E a ideia de que terá sido um único carro a andar para trás e para diante numa noite, como também foi escrito, é igualmente inimaginável: essas movimentações dariam imenso nas vistas.
Ninguém planeia um roubo assim.
Para mim, é portanto evidente que o roubo foi feito ao longo do tempo, hoje uma caixa, amanhã outra, numa cumplicidade entre militares da base e pessoas de fora.
Um roubo a conta-gotas não só seria muito mais fácil de executar como seria menos detetável no interior do paiol. 
A ausência de uma grande quantidade de material de um dia para o outro daria muito mais nas vistas.

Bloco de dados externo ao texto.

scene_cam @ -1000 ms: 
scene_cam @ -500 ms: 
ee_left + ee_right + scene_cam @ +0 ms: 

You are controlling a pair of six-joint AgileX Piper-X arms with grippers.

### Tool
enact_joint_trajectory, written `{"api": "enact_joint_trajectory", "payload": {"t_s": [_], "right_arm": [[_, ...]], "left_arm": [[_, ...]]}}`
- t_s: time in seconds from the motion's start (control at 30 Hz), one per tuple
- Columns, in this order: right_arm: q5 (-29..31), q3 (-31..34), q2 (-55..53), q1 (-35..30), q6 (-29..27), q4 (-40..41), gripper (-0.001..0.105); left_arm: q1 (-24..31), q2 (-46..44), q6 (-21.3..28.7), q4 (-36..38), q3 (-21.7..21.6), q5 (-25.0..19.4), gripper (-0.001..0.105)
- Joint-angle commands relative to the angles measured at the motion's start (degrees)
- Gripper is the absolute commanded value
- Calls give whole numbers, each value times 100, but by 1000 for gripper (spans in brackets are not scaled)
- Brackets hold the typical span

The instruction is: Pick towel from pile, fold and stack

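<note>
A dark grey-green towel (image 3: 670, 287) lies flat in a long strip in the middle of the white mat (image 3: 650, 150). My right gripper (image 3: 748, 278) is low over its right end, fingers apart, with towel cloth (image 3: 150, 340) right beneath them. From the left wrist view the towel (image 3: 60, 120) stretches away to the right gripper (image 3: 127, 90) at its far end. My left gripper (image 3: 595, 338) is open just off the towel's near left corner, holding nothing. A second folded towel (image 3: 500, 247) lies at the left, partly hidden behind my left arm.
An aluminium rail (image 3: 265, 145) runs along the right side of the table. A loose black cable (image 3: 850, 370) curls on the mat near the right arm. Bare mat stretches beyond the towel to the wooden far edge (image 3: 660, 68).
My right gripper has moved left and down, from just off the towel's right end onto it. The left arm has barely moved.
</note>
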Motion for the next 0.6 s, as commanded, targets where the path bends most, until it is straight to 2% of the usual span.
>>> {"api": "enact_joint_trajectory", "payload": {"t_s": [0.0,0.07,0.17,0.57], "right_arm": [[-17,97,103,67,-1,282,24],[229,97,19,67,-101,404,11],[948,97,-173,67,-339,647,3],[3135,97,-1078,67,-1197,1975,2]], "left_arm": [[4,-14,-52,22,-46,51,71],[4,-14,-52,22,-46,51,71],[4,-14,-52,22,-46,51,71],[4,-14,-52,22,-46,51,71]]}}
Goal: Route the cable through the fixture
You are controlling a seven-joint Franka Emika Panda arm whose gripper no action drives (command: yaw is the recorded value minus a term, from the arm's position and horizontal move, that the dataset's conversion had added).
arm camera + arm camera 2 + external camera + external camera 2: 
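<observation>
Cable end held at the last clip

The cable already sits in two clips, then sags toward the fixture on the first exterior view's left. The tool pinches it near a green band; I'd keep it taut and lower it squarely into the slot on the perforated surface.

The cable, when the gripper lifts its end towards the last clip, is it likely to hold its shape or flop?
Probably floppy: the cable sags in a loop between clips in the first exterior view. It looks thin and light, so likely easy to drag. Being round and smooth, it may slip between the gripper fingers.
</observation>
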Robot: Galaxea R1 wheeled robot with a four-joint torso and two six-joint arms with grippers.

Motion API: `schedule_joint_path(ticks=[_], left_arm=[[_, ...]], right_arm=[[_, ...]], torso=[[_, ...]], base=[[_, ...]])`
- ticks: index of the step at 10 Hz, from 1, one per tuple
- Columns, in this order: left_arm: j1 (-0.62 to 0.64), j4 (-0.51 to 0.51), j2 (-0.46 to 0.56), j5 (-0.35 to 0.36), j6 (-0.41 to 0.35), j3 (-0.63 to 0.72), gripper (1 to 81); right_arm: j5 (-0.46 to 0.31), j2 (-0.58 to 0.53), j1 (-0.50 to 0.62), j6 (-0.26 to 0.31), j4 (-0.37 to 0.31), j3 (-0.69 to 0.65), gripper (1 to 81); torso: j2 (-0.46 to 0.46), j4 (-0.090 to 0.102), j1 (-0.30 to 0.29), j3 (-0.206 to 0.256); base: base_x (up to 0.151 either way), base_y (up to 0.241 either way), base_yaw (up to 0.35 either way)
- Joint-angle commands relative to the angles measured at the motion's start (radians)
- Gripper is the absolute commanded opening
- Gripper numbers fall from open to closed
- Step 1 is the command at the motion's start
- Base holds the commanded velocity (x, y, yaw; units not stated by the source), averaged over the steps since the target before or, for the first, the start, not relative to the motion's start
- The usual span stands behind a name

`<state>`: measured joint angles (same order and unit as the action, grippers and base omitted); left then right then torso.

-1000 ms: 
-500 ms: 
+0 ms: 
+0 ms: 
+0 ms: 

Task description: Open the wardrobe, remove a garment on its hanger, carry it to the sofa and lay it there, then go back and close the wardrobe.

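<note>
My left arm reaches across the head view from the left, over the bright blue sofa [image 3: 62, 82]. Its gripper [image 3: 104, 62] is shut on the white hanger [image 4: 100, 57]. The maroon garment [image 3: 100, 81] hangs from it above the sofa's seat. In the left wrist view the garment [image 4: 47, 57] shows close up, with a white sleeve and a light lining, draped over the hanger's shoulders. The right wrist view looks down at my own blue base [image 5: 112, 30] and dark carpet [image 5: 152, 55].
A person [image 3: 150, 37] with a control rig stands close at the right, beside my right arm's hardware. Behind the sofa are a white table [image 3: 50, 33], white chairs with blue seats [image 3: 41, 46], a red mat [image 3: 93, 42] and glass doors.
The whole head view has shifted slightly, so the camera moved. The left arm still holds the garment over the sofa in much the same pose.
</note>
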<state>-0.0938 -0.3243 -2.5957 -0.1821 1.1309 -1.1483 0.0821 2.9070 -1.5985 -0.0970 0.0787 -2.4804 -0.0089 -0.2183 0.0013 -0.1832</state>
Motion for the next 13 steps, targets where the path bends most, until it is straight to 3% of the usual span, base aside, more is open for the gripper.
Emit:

O mais plausível é que este material tenha sido imediatamente escoado, eventualmente para organizações políticas de caráter terrorista – no interior do país ou no estrangeiro.
Não faz também sentido nenhum que o material, depois de roubado, ficasse todo juntinho no mesmo sítio, dentro das caixas, durante meses.
Quem faz um roubo de armas já tem destinatário para elas – não as vai guardar numa barraca à espera que apareça um cliente. 
E isto conduz-nos a outra conclusão: o material recuperado não é com certeza o mesmo que foi roubado.
Aliás, há um raciocínio óbvio que estranhamente ninguém fez.
Quando o material foi devolvido, estava uma caixa de munições a mais; ora, essa caixa veio de onde?
Talvez de um paiol.
E por que razão as outras não terão vindo exatamente do mesmo sítio?
Se veio essa, o mais natural é que tenham vindo todas.
É o que faz sentido.
Passemos ao terceiro ponto: como explicar a devolução do material?
Esta é, talvez, a questão menos difícil de entender.
Recorde-se que Marcelo Rebelo de Sousa, na sua função de comandante supremo das Forças Armadas, nunca deixou cair o assunto, insistindo constantemente na necessidade de descobrir o que se passou e recuperar o armamento roubado.
Assim, é natural que apertasse com António Costa para este apertar com o ministro da Defesa, que por sua vez apertaria com o diretor da Polícia Judiciária Militar para esclarecer o caso.
Quantas vezes Azeredo Lopes não terá dito ao diretor da PJM: «Chiça! Descubra-me de uma vez por todas o que se passou!».
Ora o homem, não sendo capaz de dar resposta ao ministro, acabou por ir buscar o material a outro sítio e simular a recuperação, para encerrar o assunto.

Coloquemos a questão ao contrário: a quem interessou a recuperação do material roubado?
Em primeiro lugar, ao diretor da PJM – para não ser mais interpelado pelo ministro da Defesa.
Em segundo lugar, ao ministro da Defesa – para não ser mais pressionado pelo primeiro-ministro.
Em terceiro lugar, ao primeiro-ministro – para não ter de continuar a ouvir o Presidente da República.
Foram estes os três beneficiários da devolução do armamento.
Agora, se o diretor da PJM disse ao ministro como ‘recuperou’ o material (e onde o foi buscar), ainda não se sabe.
E se o (agora ex) ministro disse ao primeiro-ministro, também não se sabe.

Juntando agora tudo, não é difícil encaixar as peças do puzzle.
O roubo foi sendo feito aos poucos, ao longo do tempo, caixa a caixa, para não se dar logo pela falta do material no paiol e para o transporte ser mais fácil.
As autoridades perderam o rasto a esse material, que foi vendido e eventualmente saiu do país. 
Perante a pressão política, os militares (com o conhecimento ou não dos políticos) foram buscar material igual ao supostamente roubado a outro sítio – é preciso investigar qual – e simularam uma devolução; mas traíram-se, pois puseram uma caixa a mais.

A única dúvida reside no nível em que este segredo ficou.
Ficou no diretor da Polícia Judiciária Militar? 
Chegou ao ministro da Defesa? 
Chegou ao primeiro-ministro? 
O que se pode dizer é que o aparecimento do material interessou sobretudo aos três.
A história assim contada faz sentido.
O que tem sido dito e escrito, regra geral, não faz sentido nenhum.